Place des héros de Thomas Bernhard, sa grande pièce scandaleuse, ne me fait pas, à vrai dire, une impression bien profonde. Un professeur juif autrichien s’est suicidé, on l’enterre et la parole est donnée à sa gouvernante - la personne qui comptait vraiment pour lui -, ses filles et son frère, autre professeur à la fois plus radical et mieux fait pour survivre dans ce triste monde. Bien entendu, la charge contre l’Autriche, intégralement nazie, et l’Europe, intégralement nazie, contre les socialistes autrichiens, intégralement nuls, et contre tous les autres partis autrichiens, évidemment pires que le parti socialiste, contre Vienne qui pue et contre le monde entier qui schlingue, la charge donc est virulente, mais une fois de plus je me dis que cette accumulation d’invectives finit par se diluer dans l’insignifiance, conformément à la pensée de je ne sais plus qui selon laquelle toute exagération est insignifiante.
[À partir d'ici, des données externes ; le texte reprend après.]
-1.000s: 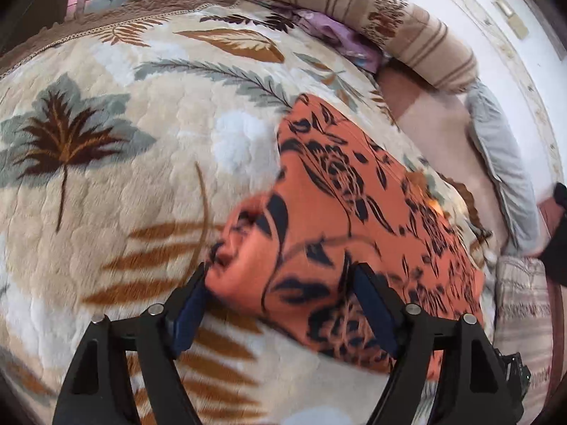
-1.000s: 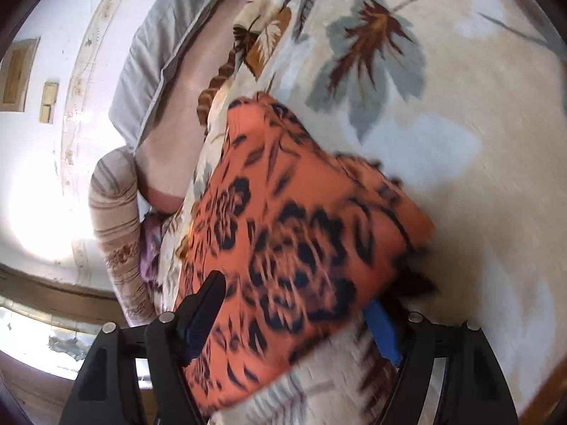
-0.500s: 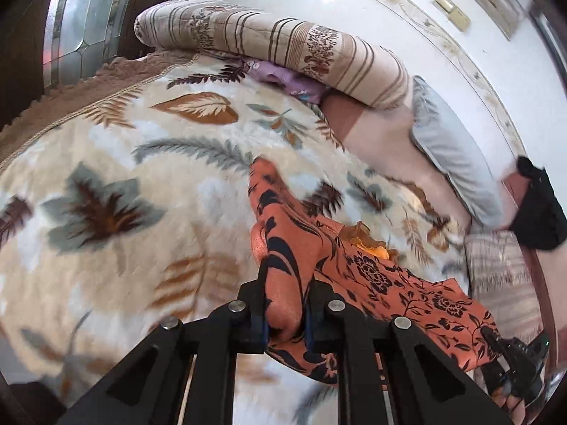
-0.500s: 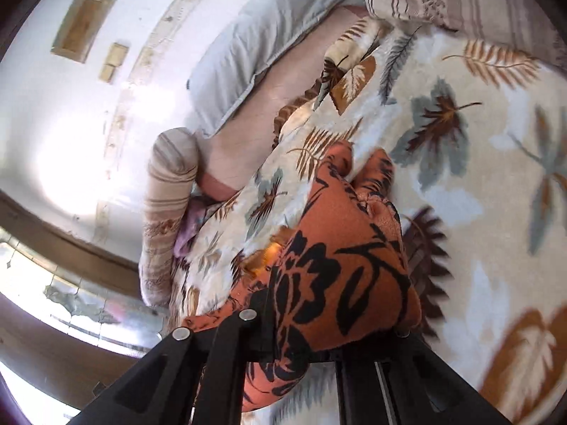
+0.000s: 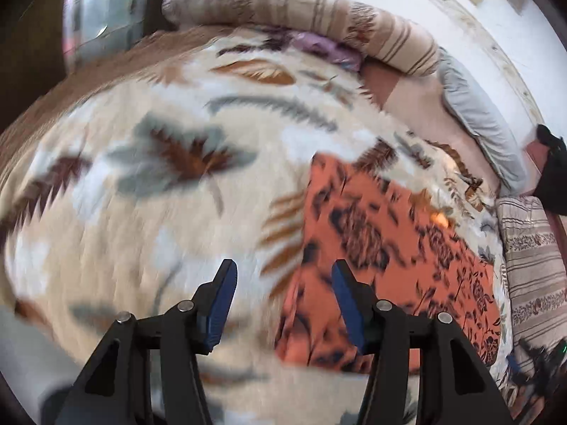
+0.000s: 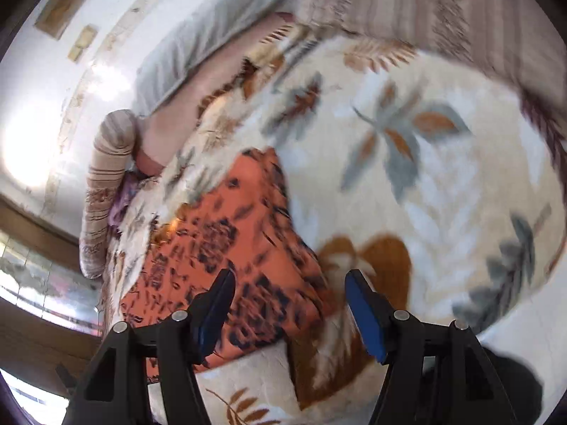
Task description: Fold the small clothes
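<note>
Left gripper (image 5: 281, 297): jaws apart, nothing between the blue pads; they have just been opening. The left finger (image 5: 221, 297) hangs over bare blanket, the right finger (image 5: 345, 301) over the near left edge of the garment, clear of the cloth.
Right gripper (image 6: 292, 304): jaws apart and empty; they too have just been opening. Its left finger (image 6: 216, 304) is over the garment's near right part, its right finger (image 6: 365, 315) over the blanket just beside the garment's right edge.
Orange garment (image 5: 382, 248): lies flat on the bed, folded to a rough rectangle, released by both grippers. In the left wrist view it sits right of centre, running away toward the far right; in the right wrist view (image 6: 226, 248) it sits left of centre.
Garment cloth: thin, smooth orange fabric with a dark floral print, straight fold edges, softly rounded corners.
Blanket (image 5: 159, 212): thick, plush, quilted-looking fleece, cream with brown, rust and grey leaf shapes; it covers the bed under the garment.
Bolster (image 5: 319, 32): long rolled cushion, beige with brown stripes, at the far end of the bed.
Grey pillow (image 5: 478, 120): soft, flat, lying along the white wall.
Sharpness: both views are motion-blurred, so fine print detail is smeared.
</note>
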A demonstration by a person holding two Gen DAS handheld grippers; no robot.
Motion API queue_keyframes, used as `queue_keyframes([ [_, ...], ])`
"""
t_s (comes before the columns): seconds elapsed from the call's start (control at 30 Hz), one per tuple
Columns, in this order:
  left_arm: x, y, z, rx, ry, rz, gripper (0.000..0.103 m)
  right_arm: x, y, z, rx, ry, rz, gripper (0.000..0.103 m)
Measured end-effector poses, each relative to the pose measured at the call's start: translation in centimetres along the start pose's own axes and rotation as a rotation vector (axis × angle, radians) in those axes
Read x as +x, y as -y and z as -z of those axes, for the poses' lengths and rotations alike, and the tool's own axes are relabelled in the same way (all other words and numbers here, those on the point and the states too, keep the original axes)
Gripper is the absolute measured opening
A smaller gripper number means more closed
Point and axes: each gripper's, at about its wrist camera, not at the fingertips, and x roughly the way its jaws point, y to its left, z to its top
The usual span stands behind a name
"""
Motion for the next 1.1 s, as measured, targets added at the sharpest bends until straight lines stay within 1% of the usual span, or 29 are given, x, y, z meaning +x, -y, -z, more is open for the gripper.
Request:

Mais peut-être suis-je injuste ? De fait, TB dit tout de même des choses là-dedans, et surtout il filtre des sentiments et des émotions qui s’incarnent peut-être, sur scène, mieux qu’à simple lecture ? J’attends de voir...

C’est aujourd’hui l’anniversaire de maman, et la première fois que je ne puis le lui souhaiter. J’y pense avec mélancolie et vais me lancer, ces jours, dans la composition de la préface aux Passions partagées, qui racontera ses derniers jours et amorcera ma grande remémoration à partir de scènes de la vie qui nous fut commune.
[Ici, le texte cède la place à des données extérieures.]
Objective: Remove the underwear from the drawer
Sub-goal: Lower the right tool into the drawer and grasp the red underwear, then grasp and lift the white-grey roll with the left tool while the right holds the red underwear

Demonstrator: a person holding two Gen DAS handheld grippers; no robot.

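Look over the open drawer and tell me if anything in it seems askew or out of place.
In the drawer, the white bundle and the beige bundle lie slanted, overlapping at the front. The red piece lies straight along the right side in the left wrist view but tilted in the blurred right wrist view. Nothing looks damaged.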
La première phrase m’en est venue l’autre soir dans le parking souterrain de la gare, que j’ai notée sur un bout de papier: «C’était une belle nuit d’été, la cathédrale semblait flotter comme un navire à l’ancre au-dessus des toits de la ville, des milliers de lumières signalaient des milliers de vies à la fenêtre ouverte de la chambre d’hôpital où ma mère se mourait sans connaissance tandis que je lui parlais en pensée.»
Oui, ce sera quelque chose de ce genre, dans une forme à la fois simple et coulante, qui marquera bien l’appel de tout le livre. Je voudrais un texte de la musicalité intérieure de Tous les jours mourir, qui fût à la fois une introduction à mes lectures du monde et une sorte de douce remémoration de nos naissances et de nos renaissances.
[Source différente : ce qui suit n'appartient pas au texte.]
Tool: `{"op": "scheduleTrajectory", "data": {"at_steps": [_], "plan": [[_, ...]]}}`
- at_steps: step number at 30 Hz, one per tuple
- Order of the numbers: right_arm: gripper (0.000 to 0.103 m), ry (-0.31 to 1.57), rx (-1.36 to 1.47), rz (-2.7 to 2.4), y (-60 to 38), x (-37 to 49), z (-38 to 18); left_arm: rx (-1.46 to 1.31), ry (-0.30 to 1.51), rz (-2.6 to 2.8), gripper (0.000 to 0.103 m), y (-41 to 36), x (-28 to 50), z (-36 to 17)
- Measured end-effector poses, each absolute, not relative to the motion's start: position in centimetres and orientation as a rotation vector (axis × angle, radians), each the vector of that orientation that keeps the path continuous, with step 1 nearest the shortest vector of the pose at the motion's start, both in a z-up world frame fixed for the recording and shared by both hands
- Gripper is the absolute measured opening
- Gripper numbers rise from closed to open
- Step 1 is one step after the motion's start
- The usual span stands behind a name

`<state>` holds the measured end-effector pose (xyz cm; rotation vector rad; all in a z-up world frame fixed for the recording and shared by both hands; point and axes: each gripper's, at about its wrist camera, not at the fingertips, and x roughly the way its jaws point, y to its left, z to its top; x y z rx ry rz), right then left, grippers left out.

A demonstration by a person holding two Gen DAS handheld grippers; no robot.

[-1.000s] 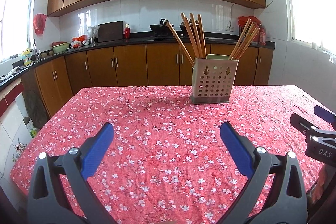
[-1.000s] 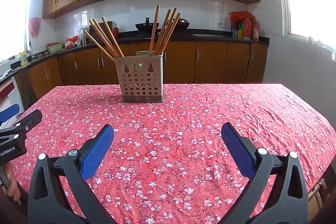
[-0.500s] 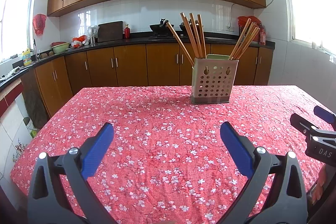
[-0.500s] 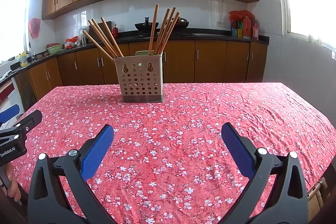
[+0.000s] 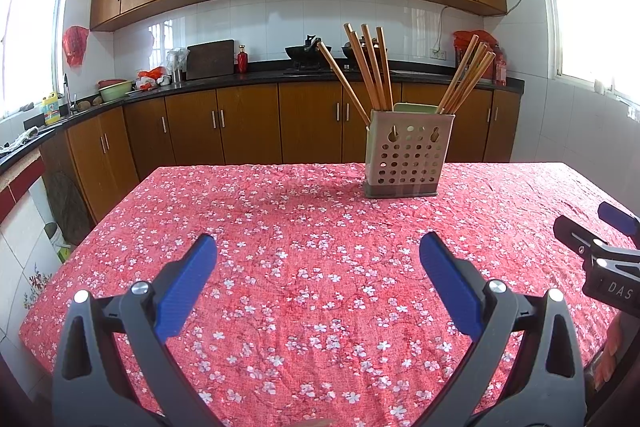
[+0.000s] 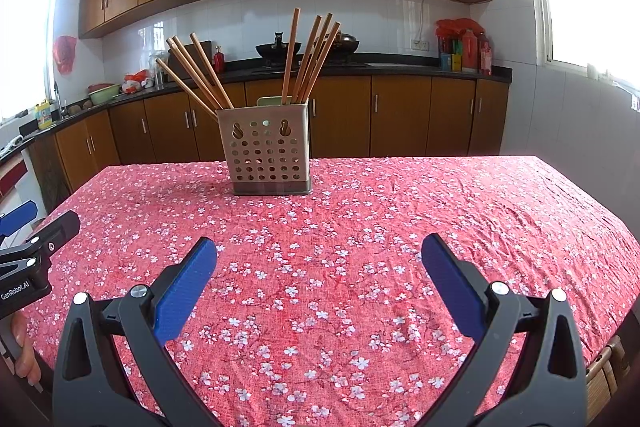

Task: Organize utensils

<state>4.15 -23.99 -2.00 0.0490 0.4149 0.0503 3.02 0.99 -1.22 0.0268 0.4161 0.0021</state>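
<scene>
Chopstick holder (image 5: pixel 406 155) stands well beyond each wide-open, empty hand-held gripper (image 5: pixel 318 251).

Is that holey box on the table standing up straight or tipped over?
Upright. The box sits flat on the tablecloth, its chopsticks sticking up and fanning out of its open top.

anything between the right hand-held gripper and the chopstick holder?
Nothing visible. From the right wrist view, only bare red floral tablecloth lies between the open right hand-held gripper and the perforated utensil holder with its chopsticks. The left hand-held gripper sits off to the side, clear of that path.
</scene>
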Motion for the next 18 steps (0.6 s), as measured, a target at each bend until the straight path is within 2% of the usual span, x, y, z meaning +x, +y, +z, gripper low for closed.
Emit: {"op": "scheduleTrajectory", "data": {"at_steps": [18], "plan": [[0.101, 0.420, 0.058, 0.043, -23.84, 4.37, -2.13, 0.025, 0.419, -0.001, 0.099, 1.05, 3.13, -1.40]]}}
Il y a chez Wittgenstein une pensée continue dont je me sens proche, parce qu’elle est à la fois une musique dans le temps, ce qui n’est pas le cas de Ludwig Hohl. Il y a cela aussi chez Rozanov et chez Buzzati, de même qu’on le trouve chez Annie Dillard: il y a chez ces écrivains une sorte de basse continue qui marque la présence d’une intimité fondamentale, et ce n’est pas autre chose que je cherche pour ma part à faire résonner.